### Assignment
Please give an exact transcription of the records shown below.

[Collected data entries]
--*--
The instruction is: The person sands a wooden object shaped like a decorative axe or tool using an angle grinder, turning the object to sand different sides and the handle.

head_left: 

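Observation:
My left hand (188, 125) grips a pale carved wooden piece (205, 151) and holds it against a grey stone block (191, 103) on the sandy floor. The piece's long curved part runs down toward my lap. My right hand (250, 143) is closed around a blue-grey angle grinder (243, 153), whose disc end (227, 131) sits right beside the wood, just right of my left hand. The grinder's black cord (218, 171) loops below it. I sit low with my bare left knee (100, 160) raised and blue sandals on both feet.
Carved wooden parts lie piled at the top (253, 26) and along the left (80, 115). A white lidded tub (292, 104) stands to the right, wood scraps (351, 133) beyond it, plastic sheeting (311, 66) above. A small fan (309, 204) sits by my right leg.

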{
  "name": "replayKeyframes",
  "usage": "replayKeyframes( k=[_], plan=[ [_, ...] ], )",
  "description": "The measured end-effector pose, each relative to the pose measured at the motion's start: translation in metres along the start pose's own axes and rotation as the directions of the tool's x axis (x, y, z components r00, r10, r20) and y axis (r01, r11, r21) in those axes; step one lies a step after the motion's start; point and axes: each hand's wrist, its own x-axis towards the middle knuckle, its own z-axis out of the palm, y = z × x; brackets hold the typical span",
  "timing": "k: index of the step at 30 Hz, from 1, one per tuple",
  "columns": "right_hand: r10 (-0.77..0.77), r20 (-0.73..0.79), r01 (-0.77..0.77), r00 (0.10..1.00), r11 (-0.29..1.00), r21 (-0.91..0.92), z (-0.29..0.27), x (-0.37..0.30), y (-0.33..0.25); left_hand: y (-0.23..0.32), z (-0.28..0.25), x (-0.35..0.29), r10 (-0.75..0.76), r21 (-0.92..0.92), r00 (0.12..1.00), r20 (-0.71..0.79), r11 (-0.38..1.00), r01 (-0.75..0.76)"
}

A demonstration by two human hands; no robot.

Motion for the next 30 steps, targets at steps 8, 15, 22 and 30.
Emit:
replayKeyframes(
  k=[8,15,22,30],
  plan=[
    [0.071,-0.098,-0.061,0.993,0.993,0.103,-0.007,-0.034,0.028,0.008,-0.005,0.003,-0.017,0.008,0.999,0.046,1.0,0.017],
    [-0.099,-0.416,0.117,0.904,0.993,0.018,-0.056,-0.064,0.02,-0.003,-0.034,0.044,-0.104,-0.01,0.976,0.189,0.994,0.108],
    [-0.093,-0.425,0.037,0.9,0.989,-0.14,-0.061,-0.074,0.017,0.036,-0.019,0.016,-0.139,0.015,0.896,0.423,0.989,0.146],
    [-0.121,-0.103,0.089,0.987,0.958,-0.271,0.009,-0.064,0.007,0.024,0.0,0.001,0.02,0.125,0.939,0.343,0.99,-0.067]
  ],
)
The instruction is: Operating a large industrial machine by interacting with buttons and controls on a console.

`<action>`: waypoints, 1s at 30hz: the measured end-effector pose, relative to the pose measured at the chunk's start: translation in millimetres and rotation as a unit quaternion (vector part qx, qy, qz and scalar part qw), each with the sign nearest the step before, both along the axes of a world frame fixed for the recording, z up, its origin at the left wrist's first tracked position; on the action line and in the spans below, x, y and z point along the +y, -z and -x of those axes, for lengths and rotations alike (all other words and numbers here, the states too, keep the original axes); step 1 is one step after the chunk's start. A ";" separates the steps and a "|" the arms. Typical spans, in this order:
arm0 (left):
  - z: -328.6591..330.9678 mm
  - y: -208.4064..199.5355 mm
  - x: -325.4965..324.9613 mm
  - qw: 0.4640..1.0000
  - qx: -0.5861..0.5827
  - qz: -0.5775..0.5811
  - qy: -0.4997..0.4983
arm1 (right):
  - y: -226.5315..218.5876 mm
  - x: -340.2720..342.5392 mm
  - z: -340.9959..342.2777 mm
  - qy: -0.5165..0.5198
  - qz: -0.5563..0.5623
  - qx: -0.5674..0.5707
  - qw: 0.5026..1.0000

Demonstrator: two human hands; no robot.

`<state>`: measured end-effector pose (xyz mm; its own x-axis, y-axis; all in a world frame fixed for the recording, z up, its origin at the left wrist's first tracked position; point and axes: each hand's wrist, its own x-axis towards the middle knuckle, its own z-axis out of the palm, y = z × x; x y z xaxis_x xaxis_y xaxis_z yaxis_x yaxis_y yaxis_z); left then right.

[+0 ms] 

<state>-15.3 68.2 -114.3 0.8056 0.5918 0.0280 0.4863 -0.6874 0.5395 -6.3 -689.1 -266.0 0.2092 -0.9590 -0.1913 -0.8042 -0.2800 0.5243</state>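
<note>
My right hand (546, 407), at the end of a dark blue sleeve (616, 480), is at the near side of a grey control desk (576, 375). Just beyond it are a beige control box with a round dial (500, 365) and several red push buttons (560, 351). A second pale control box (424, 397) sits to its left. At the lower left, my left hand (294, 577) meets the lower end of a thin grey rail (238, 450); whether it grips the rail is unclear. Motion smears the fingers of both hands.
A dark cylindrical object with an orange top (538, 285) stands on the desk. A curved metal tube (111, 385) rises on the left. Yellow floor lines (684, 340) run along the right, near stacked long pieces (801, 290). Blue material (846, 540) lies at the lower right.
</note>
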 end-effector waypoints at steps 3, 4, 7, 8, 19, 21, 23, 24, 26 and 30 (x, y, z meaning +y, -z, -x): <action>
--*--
### Output of the task
The instruction is: The person sands a wooden object shaped like a decorative axe or tool using an angle grinder, turning the object to sand different sides and the handle.

head_left: 

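Observation:
My left hand (188, 125) grips a pale carved wooden piece (205, 151) and holds it against a grey stone block (191, 103) on the sandy floor. The piece's long curved part runs down toward my lap. My right hand (250, 143) is closed around a blue-grey angle grinder (243, 153), whose disc end (227, 131) sits right beside the wood, just right of my left hand. The grinder's black cord (218, 171) loops below it. I sit low with my bare left knee (100, 160) raised and blue sandals on both feet.
Carved wooden parts lie piled at the top (253, 26) and along the left (80, 115). A white lidded tub (292, 104) stands to the right, wood scraps (351, 133) beyond it, plastic sheeting (311, 66) above. A small fan (309, 204) sits by my right leg.
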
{
  "name": "replayKeyframes",
  "usage": "replayKeyframes( k=[_], plan=[ [_, ...] ], )",
  "description": "The measured end-effector pose, each relative to the pose measured at the motion's start: translation in metres along the start pose's own axes and rotation as the directions of the tool's x axis (x, y, z components r00, r10, r20) and y axis (r01, r11, r21) in those axes; step one lies a step after the motion's start; point and axes: each hand's wrist, its own x-axis towards the middle knuckle, its own z-axis out of the palm, y = z × x; brackets hold the typical span",
  "timing": "k: index of the step at 30 Hz, from 1, one per tuple",
  "columns": "right_hand: r10 (-0.77..0.77), r20 (-0.73..0.79), r01 (-0.77..0.77), r00 (0.10..1.00), r11 (-0.29..1.00), r21 (-0.91..0.92), z (-0.29..0.27), x (-0.37..0.30), y (-0.33..0.25); left_hand: y (-0.23..0.32), z (-0.28..0.25), x (-0.35..0.29), r10 (-0.75..0.76), r21 (-0.92..0.92), r00 (0.12..1.00), r20 (-0.71..0.79), r11 (-0.38..1.00), r01 (-0.75..0.76)"
}

A demonstration by two human hands; no robot.

Motion for the next 30 steps, targets at steps 8, 15, 22 and 30.
Emit:
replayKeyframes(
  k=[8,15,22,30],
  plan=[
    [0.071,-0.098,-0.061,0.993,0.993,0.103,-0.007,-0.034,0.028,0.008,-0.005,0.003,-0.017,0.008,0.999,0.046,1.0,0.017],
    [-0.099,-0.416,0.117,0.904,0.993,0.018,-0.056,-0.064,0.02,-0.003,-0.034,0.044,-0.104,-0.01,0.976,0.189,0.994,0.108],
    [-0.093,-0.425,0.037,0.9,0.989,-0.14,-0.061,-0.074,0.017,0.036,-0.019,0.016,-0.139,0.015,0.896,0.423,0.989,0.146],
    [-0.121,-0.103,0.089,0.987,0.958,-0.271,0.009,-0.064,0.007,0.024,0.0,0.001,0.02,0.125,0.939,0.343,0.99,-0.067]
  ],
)
The instruction is: Operating a large industrial machine by interacting with buttons and controls on a console.

`<action>`: waypoints, 1s at 30hz: the measured end-effector pose, relative to the pose measured at the chunk's start: translation in millimetres and rotation as a unit quaternion (vector part qx, qy, qz and scalar part qw), each with the sign nearest the step before, both along the axes of a world frame fixed for the recording, z up, its origin at the left wrist's first tracked position; on the action line and in the spans below, x, y and z point along the +y, -z and -x of those axes, for lengths and rotations alike (all other words and numbers here, the states too, keep the original axes); step 1 is one step after the chunk's start. A ";" separates the steps and a "|" the arms. Typical spans, in this order:
arm0 (left):
  - z: -328.6591..330.9678 mm
  - y: -208.4064..199.5355 mm
  - x: -325.4965..324.9613 mm
  - qw: 0.4640..1.0000
  - qx: -0.5861..0.5827
  - qz: -0.5775..0.5811
  - qy: -0.4997..0.4983
arm1 (right):
  - y: -226.5315..218.5876 mm
  - x: -340.2720..342.5392 mm
  - z: -340.9959..342.2777 mm
  - qy: -0.5165..0.5198
  - qz: -0.5563..0.5623
  - qx: -0.5674..0.5707
  - qw: 0.5026..1.0000

Demonstrator: two human hands; no robot.

`<state>`: measured end-effector pose (xyz mm; its own x-axis, y-axis; all in a world frame fixed for the recording, z up, its origin at the left wrist's first tracked position; point and axes: each hand's wrist, its own x-axis towards the middle knuckle, its own z-axis out of the palm, y = z × x; x y z xaxis_x xaxis_y xaxis_z yaxis_x yaxis_y yaxis_z); left then right.

[+0 ms] 

<state>-15.3 68.2 -114.3 0.8056 0.5918 0.0280 0.4863 -0.6874 0.5395 -6.3 -689.1 -266.0 0.2092 -0.9590 -0.1913 -0.8042 -0.2800 0.5243</state>
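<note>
My right hand (546, 407), at the end of a dark blue sleeve (616, 480), is at the near side of a grey control desk (576, 375). Just beyond it are a beige control box with a round dial (500, 365) and several red push buttons (560, 351). A second pale control box (424, 397) sits to its left. At the lower left, my left hand (294, 577) meets the lower end of a thin grey rail (238, 450); whether it grips the rail is unclear. Motion smears the fingers of both hands.
A dark cylindrical object with an orange top (538, 285) stands on the desk. A curved metal tube (111, 385) rises on the left. Yellow floor lines (684, 340) run along the right, near stacked long pieces (801, 290). Blue material (846, 540) lies at the lower right.
</note>
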 end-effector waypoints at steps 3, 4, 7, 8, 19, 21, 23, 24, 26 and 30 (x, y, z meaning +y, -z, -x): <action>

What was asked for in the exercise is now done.